Testicular cancer originates from the cells in the testicles that are part of the male reproductive system. The risk factors of testicular cancer include a positive family history of the disease, undescended testis, and previous history of testicular cancer. There are several types of testicular cancer with germ cell tumors being the most common. Germ cell tumors can then be categorized into seminomas and nonseminomas. The diagnosis of testicular cancer can be made with the help of a patient’s history, physical examination, blood tests, and ultrasound. The type of testicular cancer can be determined after a microscopic examination of the removed testicle.
Testicular cancer is very treatable and usually curable. The treatment options include surgery, chemotherapy, radiation therapy, and stem cell transplantation. Even in widely spread testicular cancer, it has been observed that chemotherapy offers a cure rate of more than 80 percent. In 2015, it has been estimated that testicular cancer affected approximately 686,000 individuals globally and resulted in 9,400 deaths. The rates of testicular cancer are lower in the developing countries compared to the developing world. It most commonly affects males 20 to 34 years old and is considered to be rare before the age of 15 years old. In the United States, the five year survival rate for testicular cancer is estimated to be 95 percent. The prognosis increases when the disease is localized.

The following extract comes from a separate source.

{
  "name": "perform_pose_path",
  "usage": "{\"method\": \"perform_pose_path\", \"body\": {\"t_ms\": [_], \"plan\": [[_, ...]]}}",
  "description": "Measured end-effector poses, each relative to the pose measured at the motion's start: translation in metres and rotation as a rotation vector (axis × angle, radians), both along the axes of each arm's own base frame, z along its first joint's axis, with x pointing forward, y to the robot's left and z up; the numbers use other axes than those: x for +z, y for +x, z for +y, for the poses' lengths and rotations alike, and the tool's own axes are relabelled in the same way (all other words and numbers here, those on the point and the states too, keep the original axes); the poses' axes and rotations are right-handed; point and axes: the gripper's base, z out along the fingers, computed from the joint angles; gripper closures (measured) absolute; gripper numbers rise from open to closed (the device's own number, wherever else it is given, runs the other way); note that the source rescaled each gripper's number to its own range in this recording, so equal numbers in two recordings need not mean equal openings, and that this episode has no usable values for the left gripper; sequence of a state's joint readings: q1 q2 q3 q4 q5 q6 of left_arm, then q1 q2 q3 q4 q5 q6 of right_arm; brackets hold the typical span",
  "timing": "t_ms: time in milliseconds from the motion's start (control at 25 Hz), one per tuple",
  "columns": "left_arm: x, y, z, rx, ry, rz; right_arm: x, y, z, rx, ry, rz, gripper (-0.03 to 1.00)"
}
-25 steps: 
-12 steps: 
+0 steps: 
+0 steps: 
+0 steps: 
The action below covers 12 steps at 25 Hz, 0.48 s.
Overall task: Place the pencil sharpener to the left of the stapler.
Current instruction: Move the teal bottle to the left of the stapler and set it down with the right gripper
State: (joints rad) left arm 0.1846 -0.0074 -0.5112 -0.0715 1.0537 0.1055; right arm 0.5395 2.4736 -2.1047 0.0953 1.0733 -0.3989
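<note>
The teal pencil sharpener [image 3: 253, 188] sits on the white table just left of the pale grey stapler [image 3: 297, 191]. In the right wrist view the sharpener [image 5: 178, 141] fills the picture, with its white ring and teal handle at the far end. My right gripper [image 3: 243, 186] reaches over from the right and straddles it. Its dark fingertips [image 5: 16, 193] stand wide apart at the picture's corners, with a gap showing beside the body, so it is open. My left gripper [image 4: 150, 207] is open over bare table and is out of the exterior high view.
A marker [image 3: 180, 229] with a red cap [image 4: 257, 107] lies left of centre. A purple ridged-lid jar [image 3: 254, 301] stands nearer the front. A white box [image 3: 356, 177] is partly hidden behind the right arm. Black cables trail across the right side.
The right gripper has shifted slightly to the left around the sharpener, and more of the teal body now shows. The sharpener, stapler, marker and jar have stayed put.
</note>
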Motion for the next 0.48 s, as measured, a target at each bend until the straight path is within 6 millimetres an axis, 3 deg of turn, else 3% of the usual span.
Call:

Symptom #1: Testicular Lump or Swelling
A testicular lump or swelling is one of the hallmarks of testicular cancer. It is one of the earliest symptoms. Patients often present with a testicle that has become swollen, larger, or has a nodule. The lump or swelling is often painless (in some cases, there is associated pain).
On examination, the nodule cannot be separated from the testis. Since it is one of the first symptoms of testicular cancer it is recommended that men with risk factors of testicular cancer examine their testicles monthly.